Rachel Feltman sits with Robin George Andrews to break down a plan that sounds like science fiction until you remember it is current policy. Last August Sean Duffy, then acting NASA administrator and U.S. Secretary of Transport, announced a nuclear reactor would land on the Moon by 2030
You don’t need a PhD to spot the audacity. Most people imagine a sci-fi disaster plot. Experts see logic. Mostly. They just think Duffy moved fast
Andrews, a volcanologist turned journalist, calls it weird but inevitable
Sunlight Doesn’t Care About Schedules
Solar power works in space. It powers satellites. It powered the early lunar probes
Then you get to the lunar South Pole
Darkness lasts fourteen days at a stretch
Solar panels starve in that pitch-black freeze
Radios go quiet. Life support dies
Nuclear power has driven deep-space probes for decades. It ignores the sun
One small unit
Imagine holding a power plant that can light up a lunar village for thirty years without flipping a switch for sunlight
Sounds efficient
People panic about radiation. Andrews laughs at the fear. Bananas contain radioactive potassium. Eat one and you absorb the same dose as living near a power plant for a full year. Unless you eat thousands
You won’t die of radiation poisoning from a banana
Space is quieter too. Fewer living things to irradiate
Nuclear tech on Earth undergoes strict testing. Moon missions might be safer. Theoretically
Nuclear power just has a bad reputation. Chernobyl lingers in the memory
Physics Is Hard
The Moon is not a passive rock
It shakes
Moonquakes rumble for minutes. Long enough to rattle delicate machinery. Nuclear reactors hate shaking. Even submarines jostling in oceans manage differently
Then there is the heat problem
Reactors produce waste heat. Lots of it. On Earth, water cools the core. Air vents the excess
The Moon has no atmosphere. Water boils away instantly
Coolant fails. Temperatures swing hundreds of degrees
Engineers propose giant radiating fins. Sails made of metal to bleed heat into the void
It gets messy
Micro-meteorites bombard the surface daily. Without an atmosphere to burn them up, a centimeter-sized rock hits with the force of a bullet
Shields are needed. Maybe hide the reactor inside a lava tube?

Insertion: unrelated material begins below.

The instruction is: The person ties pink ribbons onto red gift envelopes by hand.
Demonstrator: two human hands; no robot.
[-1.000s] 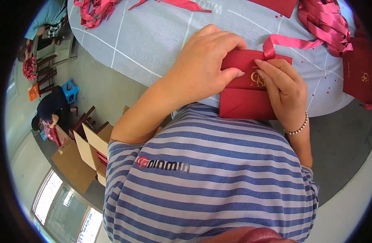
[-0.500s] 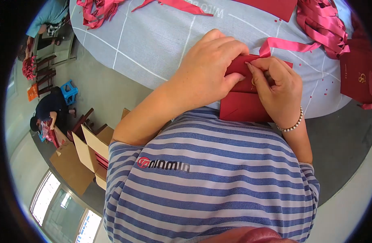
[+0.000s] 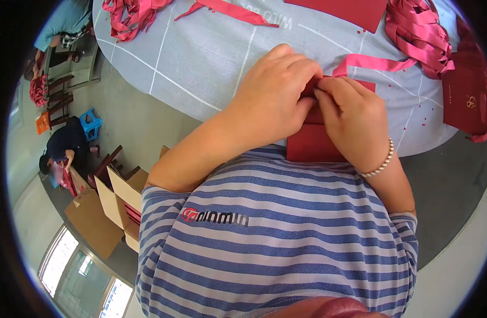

Transport adds another headache. Launching nuclear fuel feels risky. Always feels risky. Crashing into the lunar surface could spread contamination. We haven’t launched raw nuclear material into deep space often enough to be calm about it
The 2030 Mirage
China and Russia proposed a joint lunar nuclear project by 2035
Duffy replied
2030
A classic space race pivot
Experts call it “aggressive”
Some whisper “madness”
A nuclear professor in Wales used harsher words
“If you do this wrong… a monumental shit show”
Spilling radioactive waste on the Moon is embarrassing
Why jump straight to 100 kilowatts? A typical Earth reactor dwarfs that power by fifty thousand times
A 20-kilowatt unit exists as a test. But the pressure demands more. Bigger. Faster. Why run before you can crawl?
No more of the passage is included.